Botox and tissue fillers can be used for medical as well as cosmetic reasons, such as rosacea and inflammatory lesions.
Cosmetic dermatology tools can be used for medical conditions ranging from rosacea and inflammatory lesions to HIV-associated lipodystrophy, according to one local expert.
Speaking at the Australasian College of Dermatologists Annual Scientific Meeting in Sydney last month, Dr Belinda Welsh discussed how cosmetic and medical dermatology should be viewed as a continuum, rather than separate entities.
“There are a wide range of indications for the use of cosmetic injectables in medical dermatology. Even if you don’t use them, we at least need to be familiar with them,” the Melbourne-based dermatologist and cosmetic injector told delegates.
The botulinum toxin (Botox), possibly the most famous cosmetic injectable, has been used as a treatment for several medical conditions including hyperhidrosis (excessive sweating unrelated to heat or exercise), where the bacterial byproduct blocks acetylcholine from activating sweat glands.
But according to Dr Welsh, an interesting use of Botox that you may not have previously considered is for rosacea.
“This was described in the literature 20 years ago, but it’s really only in the last few years that it’s gained a bit more popularity,” Dr Welsh explained, pointing to a 2021 systematic review of nine studies and 130 patients showing “overall satisfying efficacy and safety in the treatment of rosacea”.

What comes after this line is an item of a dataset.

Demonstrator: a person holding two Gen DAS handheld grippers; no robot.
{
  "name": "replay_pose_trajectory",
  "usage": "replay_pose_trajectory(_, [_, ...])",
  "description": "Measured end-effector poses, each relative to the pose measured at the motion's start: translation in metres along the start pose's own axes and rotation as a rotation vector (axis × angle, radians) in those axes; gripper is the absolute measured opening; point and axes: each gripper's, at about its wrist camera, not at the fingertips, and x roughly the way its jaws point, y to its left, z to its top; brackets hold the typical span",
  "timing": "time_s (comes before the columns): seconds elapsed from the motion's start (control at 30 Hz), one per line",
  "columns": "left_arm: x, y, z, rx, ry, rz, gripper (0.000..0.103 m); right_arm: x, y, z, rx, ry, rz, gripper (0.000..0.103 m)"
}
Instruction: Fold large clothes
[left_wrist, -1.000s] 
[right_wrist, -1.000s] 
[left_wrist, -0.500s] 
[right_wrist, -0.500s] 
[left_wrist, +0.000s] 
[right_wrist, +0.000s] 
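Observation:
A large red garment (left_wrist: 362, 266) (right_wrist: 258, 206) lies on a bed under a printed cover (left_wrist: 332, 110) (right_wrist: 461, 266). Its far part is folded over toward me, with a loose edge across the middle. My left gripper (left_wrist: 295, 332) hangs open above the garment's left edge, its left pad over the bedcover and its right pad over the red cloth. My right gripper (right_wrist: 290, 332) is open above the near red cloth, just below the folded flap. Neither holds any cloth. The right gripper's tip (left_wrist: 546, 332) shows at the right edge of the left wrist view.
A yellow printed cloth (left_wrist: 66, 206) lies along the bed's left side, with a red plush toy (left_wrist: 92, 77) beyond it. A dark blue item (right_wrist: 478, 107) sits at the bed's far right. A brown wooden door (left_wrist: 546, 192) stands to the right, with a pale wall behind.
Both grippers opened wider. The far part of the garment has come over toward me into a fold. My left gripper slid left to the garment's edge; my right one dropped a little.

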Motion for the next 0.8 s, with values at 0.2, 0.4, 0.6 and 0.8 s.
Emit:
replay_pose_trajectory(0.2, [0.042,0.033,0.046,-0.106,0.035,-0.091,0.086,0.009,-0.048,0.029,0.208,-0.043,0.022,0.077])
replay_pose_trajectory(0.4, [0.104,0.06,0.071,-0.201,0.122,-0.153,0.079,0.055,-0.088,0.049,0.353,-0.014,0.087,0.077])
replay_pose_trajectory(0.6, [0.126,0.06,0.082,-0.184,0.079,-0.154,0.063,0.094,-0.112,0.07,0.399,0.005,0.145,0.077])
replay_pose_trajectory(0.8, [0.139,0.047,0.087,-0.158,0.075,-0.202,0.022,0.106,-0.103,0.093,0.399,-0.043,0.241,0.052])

“Nearly all of [the studies] showed improvements in flushing, background redness and improvements in the patients’ quality of life and other psychological factors,” said Dr Welsh.
How Botox works to improve rosacea symptoms is currently unclear, but recent research suggests Botox reduces skin inflammation by preventing the breakdown of histamine-containing mast cells.
Botox injections have also proven beneficial in patients with intertriginous Hailey-Hailey or Darier disease, where inflammatory lesions develop in skin folds. A 2021 pilot interventional study reported 20 of 30 patients displayed an improvement in itchiness, pain, sweating, odour and psychological quality of life within a month of receiving Botox. These improvements were maintained for the remainder of the six-month trial.
“I’ve tried this once, and although it worked, but the cost associated with repeated treatments becomes an issue,” Dr Welsh told delegates.
Dr Welsh cautioned delegates of the need to utilise solid injecting techniques, dilute appropriately and consider individual differences in skin thickness when working with Botox.
“I managed to drop [one woman’s] whole upper lip because I got the upper lip elevators, and that was not good because she had her daughters’ wedding [coming up] and couldn’t smile properly ,” she recalled.
But the notion of cosmetic injectables improving medical outcomes extends beyond just Botox, Dr Welsh explained.
For example, soft tissue fillers such as hyaluronic acid, calcium hydroxyapatite and poly-l-lactic acid can be used to correct depressed scars or a loss of facial volume that can occur in conditions including acne scarring, HIV-associated lipodystrophy, lupus and scleroderma.
On the other end of the spectrum, deoxycholic acid (a secondary bile acid repurposed as a fat dissolving injection) has been used in conditions associated with fibrous fatty accumulations such as facial lipomas and recurrent xanthelasmas.
“If you’re creative and think more broadly about what tools are available, we can use physical treatments to try and modify some of these tissues – these sorts of diseases don’t always have to be treated with drugs,” Dr Welsh concluded.